- [What you are asked to do]: In the data below, which lines hold "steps"? Copy every one.

*** Given information ***

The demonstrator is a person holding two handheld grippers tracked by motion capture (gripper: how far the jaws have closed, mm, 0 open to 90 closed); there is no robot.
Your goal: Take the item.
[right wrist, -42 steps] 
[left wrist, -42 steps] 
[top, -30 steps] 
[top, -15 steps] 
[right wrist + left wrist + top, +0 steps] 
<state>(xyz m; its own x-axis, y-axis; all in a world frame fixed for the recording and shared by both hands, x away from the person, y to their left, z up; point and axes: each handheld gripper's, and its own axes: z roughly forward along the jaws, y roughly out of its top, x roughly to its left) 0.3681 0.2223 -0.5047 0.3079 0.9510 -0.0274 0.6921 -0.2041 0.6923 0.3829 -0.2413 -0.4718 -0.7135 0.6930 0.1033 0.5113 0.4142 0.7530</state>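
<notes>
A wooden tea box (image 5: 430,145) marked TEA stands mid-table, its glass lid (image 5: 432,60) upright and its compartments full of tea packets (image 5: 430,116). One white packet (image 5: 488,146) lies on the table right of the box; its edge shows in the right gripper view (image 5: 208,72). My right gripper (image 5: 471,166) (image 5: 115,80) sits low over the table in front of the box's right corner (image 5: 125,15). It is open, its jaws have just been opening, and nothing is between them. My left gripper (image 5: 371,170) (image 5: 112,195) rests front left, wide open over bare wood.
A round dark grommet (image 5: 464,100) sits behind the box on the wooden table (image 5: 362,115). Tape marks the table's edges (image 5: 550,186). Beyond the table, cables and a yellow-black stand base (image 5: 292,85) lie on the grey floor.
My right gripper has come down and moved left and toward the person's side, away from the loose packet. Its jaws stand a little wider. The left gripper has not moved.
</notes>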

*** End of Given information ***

- [Response to this exercise]:
[right wrist, -42 steps] 
[left wrist, -42 steps] 
[top, -30 steps] 
[top, -15 steps] 
[right wrist + left wrist + top, +0 steps] 

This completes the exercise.